- [ASSIGNED TASK]:
In the listing below, find every line containing "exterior" and copy it out.

== == ==

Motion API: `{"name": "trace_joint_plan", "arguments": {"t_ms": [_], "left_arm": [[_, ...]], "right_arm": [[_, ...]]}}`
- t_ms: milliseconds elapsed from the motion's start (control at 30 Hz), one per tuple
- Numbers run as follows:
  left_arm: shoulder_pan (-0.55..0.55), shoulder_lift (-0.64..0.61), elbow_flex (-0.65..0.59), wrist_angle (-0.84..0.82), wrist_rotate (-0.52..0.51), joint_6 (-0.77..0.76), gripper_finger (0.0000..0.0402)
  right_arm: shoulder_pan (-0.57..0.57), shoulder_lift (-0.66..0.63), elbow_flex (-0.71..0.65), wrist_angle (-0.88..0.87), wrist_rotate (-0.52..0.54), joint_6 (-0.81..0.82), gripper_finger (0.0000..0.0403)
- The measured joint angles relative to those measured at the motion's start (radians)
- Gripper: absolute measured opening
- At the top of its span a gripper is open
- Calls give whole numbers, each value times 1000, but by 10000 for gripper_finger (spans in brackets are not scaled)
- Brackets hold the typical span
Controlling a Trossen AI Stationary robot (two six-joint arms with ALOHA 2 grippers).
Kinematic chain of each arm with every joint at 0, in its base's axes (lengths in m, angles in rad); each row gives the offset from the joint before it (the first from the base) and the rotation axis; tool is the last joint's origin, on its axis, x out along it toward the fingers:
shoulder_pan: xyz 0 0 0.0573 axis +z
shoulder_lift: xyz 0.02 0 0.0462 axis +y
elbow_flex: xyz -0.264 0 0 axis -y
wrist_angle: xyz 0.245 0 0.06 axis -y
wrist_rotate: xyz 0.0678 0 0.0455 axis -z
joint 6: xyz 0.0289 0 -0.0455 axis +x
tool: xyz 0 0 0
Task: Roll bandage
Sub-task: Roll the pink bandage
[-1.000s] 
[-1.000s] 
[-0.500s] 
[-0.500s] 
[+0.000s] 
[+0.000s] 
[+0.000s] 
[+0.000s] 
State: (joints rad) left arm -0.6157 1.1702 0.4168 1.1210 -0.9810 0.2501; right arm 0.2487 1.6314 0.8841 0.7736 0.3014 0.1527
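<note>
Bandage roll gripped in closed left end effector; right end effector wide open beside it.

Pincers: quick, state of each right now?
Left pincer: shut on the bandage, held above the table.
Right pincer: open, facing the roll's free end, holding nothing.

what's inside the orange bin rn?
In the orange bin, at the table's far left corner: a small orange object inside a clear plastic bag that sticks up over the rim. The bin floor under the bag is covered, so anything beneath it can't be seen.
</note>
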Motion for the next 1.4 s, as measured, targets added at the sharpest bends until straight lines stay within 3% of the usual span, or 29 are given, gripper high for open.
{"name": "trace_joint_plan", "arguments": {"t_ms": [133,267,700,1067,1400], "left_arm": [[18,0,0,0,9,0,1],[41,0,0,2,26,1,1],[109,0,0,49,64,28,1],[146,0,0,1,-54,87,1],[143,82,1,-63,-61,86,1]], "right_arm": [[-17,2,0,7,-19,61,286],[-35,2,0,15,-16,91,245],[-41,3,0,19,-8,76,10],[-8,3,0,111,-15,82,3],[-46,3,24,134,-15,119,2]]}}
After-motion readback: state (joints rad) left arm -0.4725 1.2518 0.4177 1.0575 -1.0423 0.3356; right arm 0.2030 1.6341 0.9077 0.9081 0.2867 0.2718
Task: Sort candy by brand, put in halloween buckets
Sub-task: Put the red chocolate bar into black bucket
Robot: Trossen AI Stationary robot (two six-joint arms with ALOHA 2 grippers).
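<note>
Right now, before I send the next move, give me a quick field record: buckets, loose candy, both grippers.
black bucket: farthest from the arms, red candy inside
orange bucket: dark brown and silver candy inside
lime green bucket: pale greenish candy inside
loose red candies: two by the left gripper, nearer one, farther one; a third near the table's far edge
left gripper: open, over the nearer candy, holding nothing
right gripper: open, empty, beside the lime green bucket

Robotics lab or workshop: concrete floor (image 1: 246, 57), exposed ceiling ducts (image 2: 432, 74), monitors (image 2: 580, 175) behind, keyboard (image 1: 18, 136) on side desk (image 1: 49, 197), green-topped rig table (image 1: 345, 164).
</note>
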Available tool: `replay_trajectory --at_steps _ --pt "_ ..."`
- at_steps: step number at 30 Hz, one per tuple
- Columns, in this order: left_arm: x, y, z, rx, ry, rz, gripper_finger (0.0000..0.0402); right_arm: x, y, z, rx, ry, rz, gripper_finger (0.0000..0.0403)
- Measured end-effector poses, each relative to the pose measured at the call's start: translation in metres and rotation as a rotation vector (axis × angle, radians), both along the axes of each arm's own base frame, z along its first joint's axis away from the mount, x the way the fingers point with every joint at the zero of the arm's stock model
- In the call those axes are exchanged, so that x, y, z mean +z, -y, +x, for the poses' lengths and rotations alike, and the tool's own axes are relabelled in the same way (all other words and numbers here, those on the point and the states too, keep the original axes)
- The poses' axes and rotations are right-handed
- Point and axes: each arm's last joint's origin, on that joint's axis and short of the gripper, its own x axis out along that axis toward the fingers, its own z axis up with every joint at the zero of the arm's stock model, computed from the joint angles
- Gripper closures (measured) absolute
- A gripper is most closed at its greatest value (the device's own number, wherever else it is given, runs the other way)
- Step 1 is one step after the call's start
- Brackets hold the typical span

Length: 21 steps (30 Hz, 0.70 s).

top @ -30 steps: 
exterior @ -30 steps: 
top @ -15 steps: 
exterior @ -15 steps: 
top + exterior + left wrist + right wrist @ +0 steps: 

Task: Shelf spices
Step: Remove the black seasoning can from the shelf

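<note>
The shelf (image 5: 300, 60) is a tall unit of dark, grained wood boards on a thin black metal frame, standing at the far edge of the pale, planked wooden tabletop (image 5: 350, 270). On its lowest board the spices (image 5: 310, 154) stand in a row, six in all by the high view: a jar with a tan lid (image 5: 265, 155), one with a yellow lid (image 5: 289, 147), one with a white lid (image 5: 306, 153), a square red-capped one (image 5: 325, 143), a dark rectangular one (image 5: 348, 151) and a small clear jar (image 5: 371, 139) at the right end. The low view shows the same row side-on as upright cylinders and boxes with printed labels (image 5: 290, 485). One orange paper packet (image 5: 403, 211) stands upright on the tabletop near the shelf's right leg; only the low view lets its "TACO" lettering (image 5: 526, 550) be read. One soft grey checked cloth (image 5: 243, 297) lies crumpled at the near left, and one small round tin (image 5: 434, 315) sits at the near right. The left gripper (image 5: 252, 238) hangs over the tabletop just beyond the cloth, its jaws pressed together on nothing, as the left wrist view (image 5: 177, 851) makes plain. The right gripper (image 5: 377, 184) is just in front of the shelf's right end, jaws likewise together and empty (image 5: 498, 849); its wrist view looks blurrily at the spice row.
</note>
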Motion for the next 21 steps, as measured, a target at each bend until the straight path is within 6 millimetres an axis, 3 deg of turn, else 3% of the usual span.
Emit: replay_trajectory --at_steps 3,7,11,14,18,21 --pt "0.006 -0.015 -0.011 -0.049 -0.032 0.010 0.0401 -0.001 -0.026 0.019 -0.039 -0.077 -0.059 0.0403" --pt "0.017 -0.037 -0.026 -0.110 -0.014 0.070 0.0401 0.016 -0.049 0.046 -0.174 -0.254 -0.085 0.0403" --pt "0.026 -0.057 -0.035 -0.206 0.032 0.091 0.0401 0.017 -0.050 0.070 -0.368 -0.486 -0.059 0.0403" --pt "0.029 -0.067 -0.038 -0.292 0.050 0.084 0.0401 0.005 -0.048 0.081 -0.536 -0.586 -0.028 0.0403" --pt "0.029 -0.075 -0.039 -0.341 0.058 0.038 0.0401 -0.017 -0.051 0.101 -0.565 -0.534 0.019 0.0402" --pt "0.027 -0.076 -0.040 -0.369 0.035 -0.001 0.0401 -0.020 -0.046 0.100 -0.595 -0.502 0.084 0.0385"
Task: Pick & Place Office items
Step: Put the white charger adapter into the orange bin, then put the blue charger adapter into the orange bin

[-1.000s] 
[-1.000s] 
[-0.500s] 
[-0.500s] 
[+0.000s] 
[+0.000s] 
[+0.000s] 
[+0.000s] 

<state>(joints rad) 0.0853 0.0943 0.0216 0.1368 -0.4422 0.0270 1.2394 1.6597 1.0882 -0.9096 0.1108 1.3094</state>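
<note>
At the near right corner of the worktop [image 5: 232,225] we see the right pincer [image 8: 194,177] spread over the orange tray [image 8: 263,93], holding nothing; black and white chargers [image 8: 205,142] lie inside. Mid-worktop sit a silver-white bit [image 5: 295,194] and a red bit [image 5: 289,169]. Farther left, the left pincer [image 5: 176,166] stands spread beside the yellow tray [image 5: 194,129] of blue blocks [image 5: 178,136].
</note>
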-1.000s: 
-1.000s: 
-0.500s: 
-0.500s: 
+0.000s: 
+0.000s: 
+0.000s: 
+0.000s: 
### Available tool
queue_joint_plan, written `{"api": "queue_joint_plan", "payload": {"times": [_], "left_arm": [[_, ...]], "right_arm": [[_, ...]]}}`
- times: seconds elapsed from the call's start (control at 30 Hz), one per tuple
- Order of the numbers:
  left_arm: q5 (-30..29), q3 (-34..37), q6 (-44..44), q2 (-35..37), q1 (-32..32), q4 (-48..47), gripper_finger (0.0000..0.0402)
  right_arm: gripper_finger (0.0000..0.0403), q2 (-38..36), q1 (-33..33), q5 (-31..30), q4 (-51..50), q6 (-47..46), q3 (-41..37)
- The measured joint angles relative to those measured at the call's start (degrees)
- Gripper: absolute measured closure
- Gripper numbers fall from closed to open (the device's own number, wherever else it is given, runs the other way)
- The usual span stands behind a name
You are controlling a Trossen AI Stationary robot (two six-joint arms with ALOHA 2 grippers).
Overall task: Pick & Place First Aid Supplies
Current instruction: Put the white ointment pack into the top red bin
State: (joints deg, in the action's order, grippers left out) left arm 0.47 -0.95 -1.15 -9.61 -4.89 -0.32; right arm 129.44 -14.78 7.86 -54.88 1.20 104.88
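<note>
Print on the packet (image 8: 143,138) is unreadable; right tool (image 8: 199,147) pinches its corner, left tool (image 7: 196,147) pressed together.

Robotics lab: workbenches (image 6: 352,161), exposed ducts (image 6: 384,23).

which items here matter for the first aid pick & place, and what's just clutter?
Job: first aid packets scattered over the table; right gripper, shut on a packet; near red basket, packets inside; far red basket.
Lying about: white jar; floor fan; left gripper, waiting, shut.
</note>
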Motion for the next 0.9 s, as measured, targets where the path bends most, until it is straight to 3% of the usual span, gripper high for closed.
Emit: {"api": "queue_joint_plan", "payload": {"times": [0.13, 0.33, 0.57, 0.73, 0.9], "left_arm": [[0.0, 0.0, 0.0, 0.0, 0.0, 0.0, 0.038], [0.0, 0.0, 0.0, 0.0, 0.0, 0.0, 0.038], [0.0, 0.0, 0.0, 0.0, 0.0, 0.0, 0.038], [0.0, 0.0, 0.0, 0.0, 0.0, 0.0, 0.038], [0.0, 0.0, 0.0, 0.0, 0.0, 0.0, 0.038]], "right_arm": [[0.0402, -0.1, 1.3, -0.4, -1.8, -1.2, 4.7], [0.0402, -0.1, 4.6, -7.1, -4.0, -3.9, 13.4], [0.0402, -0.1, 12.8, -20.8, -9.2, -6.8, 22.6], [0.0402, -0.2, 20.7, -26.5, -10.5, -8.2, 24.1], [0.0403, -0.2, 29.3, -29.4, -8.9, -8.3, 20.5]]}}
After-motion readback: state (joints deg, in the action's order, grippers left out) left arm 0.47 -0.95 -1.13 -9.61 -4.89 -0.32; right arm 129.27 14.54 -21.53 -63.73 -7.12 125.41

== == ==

- [SOLVED EXERCISE]:
exterior @ -30 steps: 
exterior @ -15 steps: 
top + exterior + left wrist + right wrist @ +0 steps: 

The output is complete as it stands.